Париж слезам не верит (Елисеева) - страница 28

В России, навещая Дохтуровых, граф имел случай убедиться, что Марья Петровна действительно боготворила мужа. Одиннадцать лет они провели в ненарушимом согласии, а когда Дмитрий Сергеевич скончался – тихо, как и жил после войны – вдова посвятила себя воспитанию четверых детей, благотворительности и поездкам на богомолья. Никакие мужчины уже не входили в светлую горенку госпожи Дохтуровой, но до седых волос она продолжала обыгрывать гостей в шахматы.

Отложив газету, его сиятельство уставился на адъютанта.

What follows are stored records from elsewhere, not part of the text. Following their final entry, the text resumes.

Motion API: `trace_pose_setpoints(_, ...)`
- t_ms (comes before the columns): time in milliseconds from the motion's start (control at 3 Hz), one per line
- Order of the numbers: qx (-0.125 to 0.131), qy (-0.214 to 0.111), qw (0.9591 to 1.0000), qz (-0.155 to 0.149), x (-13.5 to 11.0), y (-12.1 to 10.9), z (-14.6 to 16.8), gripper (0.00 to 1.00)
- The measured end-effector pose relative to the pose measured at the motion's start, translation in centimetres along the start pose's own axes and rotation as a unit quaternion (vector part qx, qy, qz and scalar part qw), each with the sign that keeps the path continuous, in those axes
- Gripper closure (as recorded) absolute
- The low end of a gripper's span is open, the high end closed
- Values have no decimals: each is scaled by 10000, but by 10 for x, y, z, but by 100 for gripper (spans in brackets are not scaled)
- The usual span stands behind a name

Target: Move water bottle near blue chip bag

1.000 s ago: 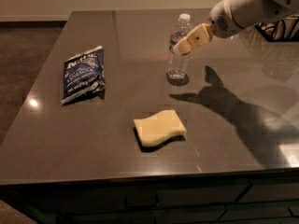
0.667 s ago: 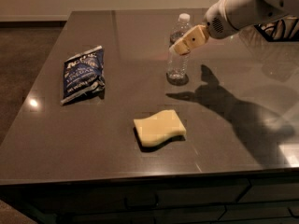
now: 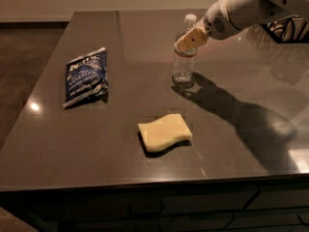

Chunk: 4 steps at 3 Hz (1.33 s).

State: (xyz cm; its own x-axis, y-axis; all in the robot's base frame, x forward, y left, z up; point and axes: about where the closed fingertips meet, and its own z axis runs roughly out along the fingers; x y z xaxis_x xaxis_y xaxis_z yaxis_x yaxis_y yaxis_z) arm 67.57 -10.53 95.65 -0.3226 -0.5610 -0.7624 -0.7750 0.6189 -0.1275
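The water bottle [image 3: 184,62] stands upright on the dark table [image 3: 251,100], right of centre, clear with a white cap and a thin reddish band. My gripper [image 3: 189,40] comes in from the upper right on a white arm, and its tan fingers are at the bottle's upper body, overlapping it. The blue chip bag [image 3: 86,76] lies flat on the left side of the table, well apart from the bottle.
A pale yellow sponge [image 3: 165,132] lies on the table in front of the bottle, toward the front edge. A patterned object [image 3: 288,29] sits at the far right behind the arm. The table's left edge runs just beyond the bag.
The gripper has shifted slightly left and down along the bottle's upper part. The bottle, bag and sponge have not moved.
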Motion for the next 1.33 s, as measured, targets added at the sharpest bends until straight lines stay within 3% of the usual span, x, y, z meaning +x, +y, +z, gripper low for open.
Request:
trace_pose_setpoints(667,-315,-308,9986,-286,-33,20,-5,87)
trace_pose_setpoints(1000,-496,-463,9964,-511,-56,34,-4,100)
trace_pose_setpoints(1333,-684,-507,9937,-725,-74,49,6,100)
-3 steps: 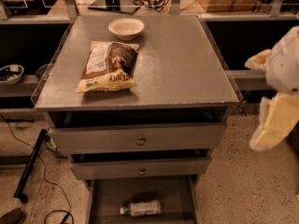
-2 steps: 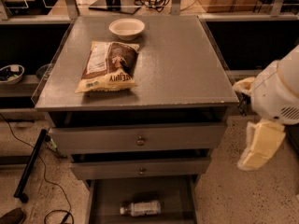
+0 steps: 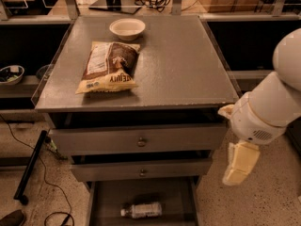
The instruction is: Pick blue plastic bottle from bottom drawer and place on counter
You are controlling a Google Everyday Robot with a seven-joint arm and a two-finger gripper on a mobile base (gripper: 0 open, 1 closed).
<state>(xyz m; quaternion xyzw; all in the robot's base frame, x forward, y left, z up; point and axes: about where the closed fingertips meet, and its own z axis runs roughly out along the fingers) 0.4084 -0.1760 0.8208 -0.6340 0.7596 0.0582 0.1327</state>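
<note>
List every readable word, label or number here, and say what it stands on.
Nothing is clear enough to quote.
On the snack bag: large dark lettering along its near edge, too blurred to read.
On the blue plastic bottle in the bottom drawer: label too small to read.
On the pincer, right of the drawers: no text visible.

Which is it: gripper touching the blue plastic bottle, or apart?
Apart. Camera view: the gripper hangs right of the bottom drawer, well clear of the blue plastic bottle lying inside it.

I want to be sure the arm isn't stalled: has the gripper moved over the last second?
Yes. The gripper has dropped and shifted left, from just right of the counter at its front corner to beside the middle drawer.
</note>
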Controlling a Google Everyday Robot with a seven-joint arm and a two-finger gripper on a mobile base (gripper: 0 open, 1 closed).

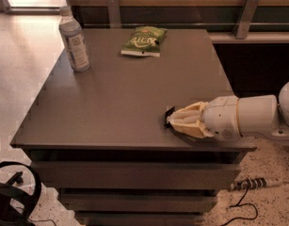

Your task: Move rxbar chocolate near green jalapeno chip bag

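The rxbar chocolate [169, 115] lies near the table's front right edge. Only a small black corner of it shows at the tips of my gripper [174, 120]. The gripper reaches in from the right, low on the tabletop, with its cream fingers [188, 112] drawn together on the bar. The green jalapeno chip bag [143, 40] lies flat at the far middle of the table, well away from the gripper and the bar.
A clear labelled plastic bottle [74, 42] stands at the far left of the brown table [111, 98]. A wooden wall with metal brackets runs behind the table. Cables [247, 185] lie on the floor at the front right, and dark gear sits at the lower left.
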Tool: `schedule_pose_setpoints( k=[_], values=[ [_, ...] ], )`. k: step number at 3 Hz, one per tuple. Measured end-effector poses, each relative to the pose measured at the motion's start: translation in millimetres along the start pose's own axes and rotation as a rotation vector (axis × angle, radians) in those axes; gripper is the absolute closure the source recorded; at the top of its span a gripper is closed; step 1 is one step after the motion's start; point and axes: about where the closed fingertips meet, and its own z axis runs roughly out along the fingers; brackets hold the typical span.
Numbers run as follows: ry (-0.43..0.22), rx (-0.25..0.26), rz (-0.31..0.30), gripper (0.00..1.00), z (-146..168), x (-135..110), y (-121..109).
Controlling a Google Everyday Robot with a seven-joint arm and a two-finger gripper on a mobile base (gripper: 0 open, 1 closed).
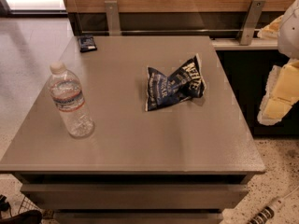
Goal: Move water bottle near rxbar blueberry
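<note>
The water bottle (pixel 68 100) is clear plastic with a white cap and a red and blue banded label. It stands upright near the left edge of the grey table (pixel 140 139). The rxbar blueberry (pixel 87 43) is a small flat dark navy wrapper lying at the table's far left corner, well behind the bottle. My gripper (pixel 279 93) shows as white and pale yellow parts at the right edge of the view, off the table's right side and far from both the bottle and the bar.
A big crumpled dark blue chip bag (pixel 174 83) with white lettering lies at the middle of the table. A wood wall panel with metal brackets (pixel 112 17) runs behind. A dark counter (pixel 247 69) stands at the right, and a power strip (pixel 268 211) lies on the floor.
</note>
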Motion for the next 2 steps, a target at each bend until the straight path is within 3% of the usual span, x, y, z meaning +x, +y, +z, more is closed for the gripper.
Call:
schedule_pose_setpoints(
  k=[1,2],
  values=[
    [-0.011,-0.001,-0.002,0.0,0.3,-1.9,-0.1],
    [-0.091,-0.009,-0.018,0.0,2.7,-16.0,0.0]
  ],
)
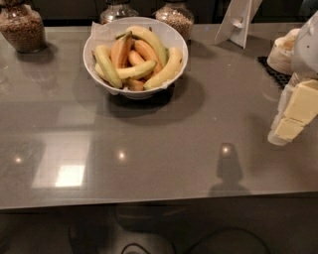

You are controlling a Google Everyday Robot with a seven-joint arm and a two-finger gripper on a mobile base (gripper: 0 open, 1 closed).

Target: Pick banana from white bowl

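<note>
The white bowl (175,40) stands on the grey table at the back, left of centre. It holds several bananas, some yellow and some orange-toned. The pale greenish-yellow banana (106,65) lies along the bowl's left side, curved, with its tip toward the front rim. My gripper (293,116) is at the right edge of the view, low over the table. It is well to the right of the bowl and a little nearer the front, apart from it.
Three glass jars of dry food stand behind the bowl: one (21,27) at far left, two (115,11) (175,14) right behind it. A white stand (238,20) and stacked beige bowls (282,52) on a black mat are at the back right.
</note>
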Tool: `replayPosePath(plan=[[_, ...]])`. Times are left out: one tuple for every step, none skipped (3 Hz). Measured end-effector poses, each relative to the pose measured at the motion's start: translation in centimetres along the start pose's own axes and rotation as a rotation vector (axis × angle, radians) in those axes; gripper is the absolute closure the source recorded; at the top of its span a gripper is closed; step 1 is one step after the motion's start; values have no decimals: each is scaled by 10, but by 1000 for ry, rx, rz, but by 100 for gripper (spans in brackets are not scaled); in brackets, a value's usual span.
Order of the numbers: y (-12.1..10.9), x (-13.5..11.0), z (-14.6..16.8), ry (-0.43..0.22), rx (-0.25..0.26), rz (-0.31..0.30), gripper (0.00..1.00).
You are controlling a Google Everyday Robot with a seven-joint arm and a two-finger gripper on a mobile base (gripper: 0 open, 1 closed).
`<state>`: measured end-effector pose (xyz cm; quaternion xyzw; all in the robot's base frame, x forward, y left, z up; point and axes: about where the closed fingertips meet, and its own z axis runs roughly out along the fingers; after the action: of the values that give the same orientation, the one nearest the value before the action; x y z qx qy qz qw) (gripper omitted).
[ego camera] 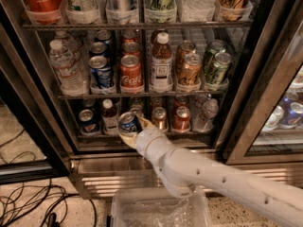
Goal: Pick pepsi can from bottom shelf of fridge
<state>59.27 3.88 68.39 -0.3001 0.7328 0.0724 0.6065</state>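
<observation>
The fridge (42, 112) stands open with wire racks of drinks. My gripper (132, 128) is at the front of the bottom shelf (189, 134), shut on a blue pepsi can (128, 123) with a silver top. The can is tilted in the cream-coloured fingers (124, 139) and sits just in front of the shelf's front row. My white arm runs from the lower right up to it. Another pepsi can (88, 120) stands at the left of the bottom shelf, next to a small dark bottle (109, 116).
Brown and silver cans (182, 118) fill the rest of the bottom shelf. The rack above holds Pepsi, Coca-Cola (130, 73), bottles and green cans. The glass door (270, 89) stands open at right. A clear plastic bin (161, 207) lies below my arm. Cables (28, 202) lie on the floor at left.
</observation>
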Motion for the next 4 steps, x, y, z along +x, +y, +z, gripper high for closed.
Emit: replayPosePath(plan=[[-25,0,-15,33,-54,20,100],[-37,-3,-24,28,-130,29,100],[-44,-6,-28,36,-218,30,100],[-48,-6,-33,41,-314,14,100]])
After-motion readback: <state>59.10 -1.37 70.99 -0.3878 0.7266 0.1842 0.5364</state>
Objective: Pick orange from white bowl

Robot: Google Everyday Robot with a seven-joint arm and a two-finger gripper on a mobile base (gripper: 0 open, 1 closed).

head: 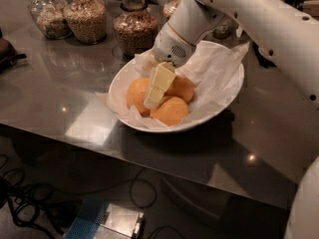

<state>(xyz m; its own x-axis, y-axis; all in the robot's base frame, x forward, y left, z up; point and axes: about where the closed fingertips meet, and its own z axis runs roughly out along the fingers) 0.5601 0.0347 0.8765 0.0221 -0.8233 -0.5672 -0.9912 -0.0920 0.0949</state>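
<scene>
The white bowl [222,103], wide and lined with crumpled white paper, sits on the grey table. Three oranges lie in it: one at the left [134,94], one at the right [182,87] and one at the front [170,111]. My gripper [151,101] reaches down from the upper right on the white arm. Its pale yellow tip is in the middle of the bowl, between the left orange and the other two, touching or nearly touching them. No orange is lifted.
Several glass jars of grain and nuts [85,16] [134,31] stand close behind the bowl. The grey table [55,98] has its front edge just below the bowl. Cables [30,203] and a box [107,223] lie on the floor.
</scene>
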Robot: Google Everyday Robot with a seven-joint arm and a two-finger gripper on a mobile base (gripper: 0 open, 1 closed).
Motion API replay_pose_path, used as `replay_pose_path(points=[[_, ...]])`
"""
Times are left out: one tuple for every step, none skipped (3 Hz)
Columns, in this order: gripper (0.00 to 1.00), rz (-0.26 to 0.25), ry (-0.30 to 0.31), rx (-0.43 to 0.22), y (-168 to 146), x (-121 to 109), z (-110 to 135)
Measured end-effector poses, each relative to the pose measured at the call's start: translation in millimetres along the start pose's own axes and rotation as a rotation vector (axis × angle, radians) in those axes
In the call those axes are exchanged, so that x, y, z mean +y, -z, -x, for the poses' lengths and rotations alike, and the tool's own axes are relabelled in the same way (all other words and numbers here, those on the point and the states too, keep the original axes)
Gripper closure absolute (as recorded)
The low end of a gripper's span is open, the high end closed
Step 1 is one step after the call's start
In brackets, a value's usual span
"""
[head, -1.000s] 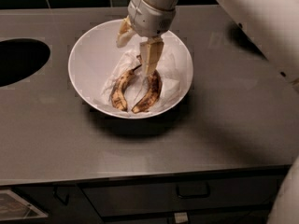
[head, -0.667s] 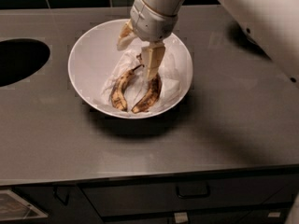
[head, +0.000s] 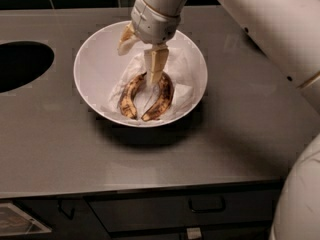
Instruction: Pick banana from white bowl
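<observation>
Brown-speckled banana (head: 129, 97) in white bowl (head: 92, 69), just beside gripper (head: 138, 64), fingers (head: 155, 66) wide apart.

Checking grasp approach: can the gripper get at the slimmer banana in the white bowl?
Probably yes. The gripper hangs open just over the white bowl, nothing covering the banana. The darker banana lies close beside it, their top ends nearly meeting, which may crowd a finger.

Dim overhead light; hand (head: 141, 53) in white bowl (head: 95, 59); dark shadow (head: 150, 135) beneath.
</observation>
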State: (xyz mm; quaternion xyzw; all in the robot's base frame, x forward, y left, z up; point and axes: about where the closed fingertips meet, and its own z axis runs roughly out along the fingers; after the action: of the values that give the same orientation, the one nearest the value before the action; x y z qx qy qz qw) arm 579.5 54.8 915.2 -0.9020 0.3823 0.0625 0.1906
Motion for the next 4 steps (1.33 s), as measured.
replay_pose_path(points=[[0.3,0.01,0.011,-0.006,-2.9,-7.2,-0.1],[0.33,0.011,0.012,-0.009,-4.1,-7.8,-0.4],[0.42,0.005,0.009,-0.022,-6.0,-5.8,-3.7],[0.42,0.005,0.012,-0.035,-10.2,-5.1,-6.5]])
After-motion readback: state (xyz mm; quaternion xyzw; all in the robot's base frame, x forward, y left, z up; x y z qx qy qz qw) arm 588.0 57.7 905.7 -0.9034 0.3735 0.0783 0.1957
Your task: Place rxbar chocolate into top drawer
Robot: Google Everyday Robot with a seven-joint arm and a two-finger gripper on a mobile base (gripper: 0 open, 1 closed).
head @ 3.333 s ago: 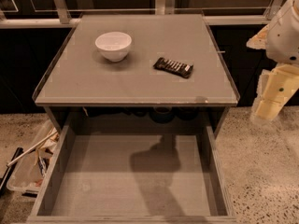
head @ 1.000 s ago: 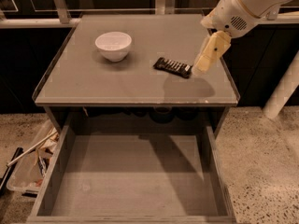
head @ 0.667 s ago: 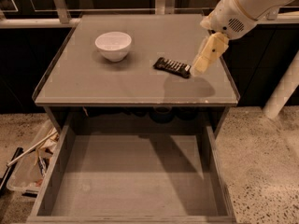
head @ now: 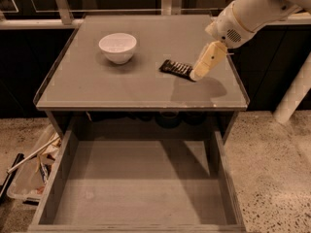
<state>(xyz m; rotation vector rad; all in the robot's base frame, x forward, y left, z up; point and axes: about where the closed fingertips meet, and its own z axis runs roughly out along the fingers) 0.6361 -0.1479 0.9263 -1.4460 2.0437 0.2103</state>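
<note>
Pulled fully out below the tabletop, the wide, shallow grey wooden top drawer (head: 52, 181) stands open in the foreground, a clear plastic bin of clutter (head: 24, 181) on the speckled floor to its left. Above it, on the grey square table (head: 97, 89), the dark-wrapped rectangular rxbar chocolate (head: 176, 68) lies flat, right of centre. The robot's cream-coloured gripper (head: 196, 74) angles down to the bar's right end; its grip cannot be told. Farther back sits a round white bowl (head: 117, 46).
</note>
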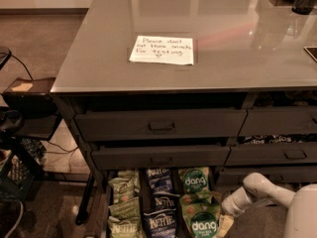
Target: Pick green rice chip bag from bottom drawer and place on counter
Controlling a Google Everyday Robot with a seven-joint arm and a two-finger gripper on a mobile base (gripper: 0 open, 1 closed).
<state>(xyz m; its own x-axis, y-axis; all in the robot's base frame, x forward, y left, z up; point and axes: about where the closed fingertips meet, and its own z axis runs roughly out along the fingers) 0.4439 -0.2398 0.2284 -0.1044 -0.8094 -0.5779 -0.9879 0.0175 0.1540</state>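
At lower right, gripper (225,225): hanging at the right edge of the open bottom drawer (141,190), just beside the front green rice chip bag (203,225); open or closed, cannot tell.
Right row: rear green bag (194,180) lying behind the front one.
Kettle bags: olive bags (123,208) filling the left row, blue bags (161,223) filling the middle.
Counter (237,58): carrying a handwritten note (162,49).

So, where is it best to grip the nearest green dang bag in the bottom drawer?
Probably the crimped top edge of the green dang bag, from straight above: it lies face-up, packed beside the blue Kettle bags. The gripper is at its right.
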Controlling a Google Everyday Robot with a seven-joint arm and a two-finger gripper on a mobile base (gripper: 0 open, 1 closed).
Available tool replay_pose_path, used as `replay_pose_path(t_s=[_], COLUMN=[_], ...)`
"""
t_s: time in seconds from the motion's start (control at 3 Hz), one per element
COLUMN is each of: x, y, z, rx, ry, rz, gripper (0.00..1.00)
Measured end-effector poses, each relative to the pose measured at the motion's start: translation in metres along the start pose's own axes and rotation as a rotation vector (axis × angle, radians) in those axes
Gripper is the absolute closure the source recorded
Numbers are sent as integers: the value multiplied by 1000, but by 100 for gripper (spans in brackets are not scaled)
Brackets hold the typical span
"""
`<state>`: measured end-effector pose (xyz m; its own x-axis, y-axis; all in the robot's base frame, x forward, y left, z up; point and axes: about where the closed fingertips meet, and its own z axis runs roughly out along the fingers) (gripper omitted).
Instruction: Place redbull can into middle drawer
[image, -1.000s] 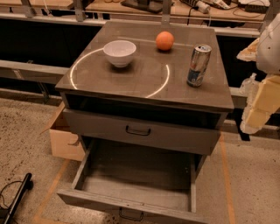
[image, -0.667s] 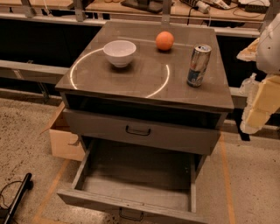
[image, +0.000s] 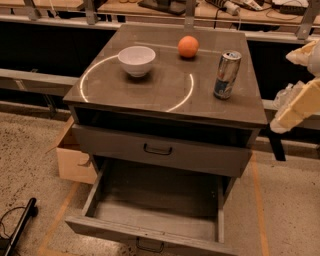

Тот невозмутимо запечатывал почту вчерашнего дня малой графской печатью, разложив на коленях походный ларец-секретер.

– Саша, а ты собираешься играть свадьбу? – спросил Воронцов.

– Да, – ни минуты не колеблясь, отозвался Казначеев. – Как только вернемся в Россию.

– С кем?

– Пока не знаю. Но тянуть не буду. Мне двадцать девять. Пора родителей порадовать.

– Но нельзя же так сразу…

Адъютант его не слышал.

– Там их пруд пруди! – радостно заявил он, явно пересказывая чужие восторженные басни. – На любой вкус. И девицы, и офицерские вдовы. Некоторые хотят взять даму постарше… Надеюсь, к нашему возвращению самых хорошеньких не разберут!

Коляска уже катилась по улице Шуазель, приближаясь к парижскому особняку Воронцова. Здесь вновь прибывшие должны были привести себя в порядок и не позднее пяти часов отправиться к Веллингтону.


Санкт-Петербург

Солнце лупило в окно, точно собиралось его выбить. День, по-весеннему яркий, с легким прощальным морозцем – как раз такой, какой нужен для катания с гор – порадовал бы любого. Но Арсений заранее мучился, предчувствуя перемену погоды. Его больная голова гудела, как наковальня, по которой вот-вот должны были ударить здоровенной кувалдой. Такое случалось часто – неустойчивый климат столицы превращал жизнь контуженого генерала в сплошную борьбу с мигренями. Мысли путались, на языке вертелось колючее иностранное слово «грандефлер», значение которого Закревский забыл, оно зудело, как пчела, и жалило в распухшие мозги. Как назло, именно сегодня приходилось тащиться на пустырь за Сенатской площадью!

Летом там стояли качели, зимой – высоченные катальные горы. Внизу толкался народ. Торговали сбитнем, пирогами и леденцами на палочках. В этом столпотворении легче всего было встретиться с нужным человеком. Один из служащих графа Каподистрии, статс-секретаря по иностранным делам, некто Петранопуло, парень сметливый и жадный, кажется, выкопал нечто любопытное. Он запиской вызвал Закревского в балаган для медвежьей травли. Не пойти Арсений не мог, пойти – тоже. Оставалось ползти.